Yesterday was all about reality checks. The closer it gets to Owen’s delivery date the more real it becomes. Every time I walk into one of our doctor’s appointments I am overcome by a wave of emotions. There is the distinct smell of the hospital that immediately takes over your senses, as you’re waiting in the lobby you hear the hustle and bustle of the nurses and staff, then there is the sound of slamming doors and beeping monitors, all of these smells and sounds make me want to run towards the exit and go back to my quiet, peaceful, and safe suburban bubble and then my name is called and there’s no turning back.
It was a very busy day at the doctor’s office and they were running late. I found myself getting frustrated as we had just driven 2 ½ hours and I really wanted the day to fly by so my husband could get back on the road and beat the traffic. We waited almost an hour and to say I was antsy would be an understatement. I was ready to complain when we saw a couple walk out of the exam room with our doctor. The woman had tears in her eyes and the man by her side was doing his best to keep a smile on his face and console her. I do not know what they were told and I never will. Whether the tears they had were tears of joy because their baby was improving or if they just received a diagnosis that changed their baby’s future, in that moment I was humbled and reminded that in “our” doctor’s office none of us are there for a “normal” check-up. Each appointment brings us closer to the birth of our special little ones and each appointment brings the realities a little closer to home. In that moment I was thankful that we had a medical team that spends the necessary time with each patient regardless of who is waiting.

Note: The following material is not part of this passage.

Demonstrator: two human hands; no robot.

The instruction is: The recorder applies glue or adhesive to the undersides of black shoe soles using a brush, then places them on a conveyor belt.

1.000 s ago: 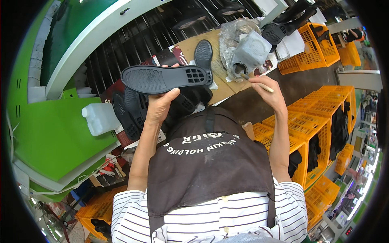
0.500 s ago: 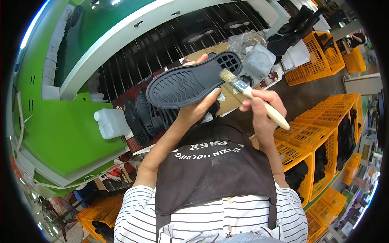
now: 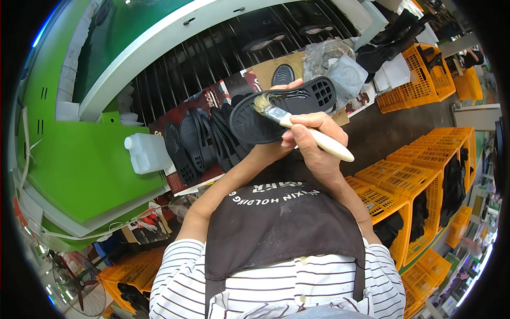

We were finally called into a conference room to discuss a research study that they would like Owen to participate in. We have been told that we would be approached for several different studies during our time at CHLA. While we would be honored to participate knowing that Owen was able to help future families faced with congenital heart defects, we struggle with it as well. We do not want Owen to have to endure any unnecessary additional testing or discomfort. We know that Owen will have some limitations due to his heart condition but we don’t want that to define him. We continue to pray about our involvement in research studies and know that it will reveal itself when the time comes.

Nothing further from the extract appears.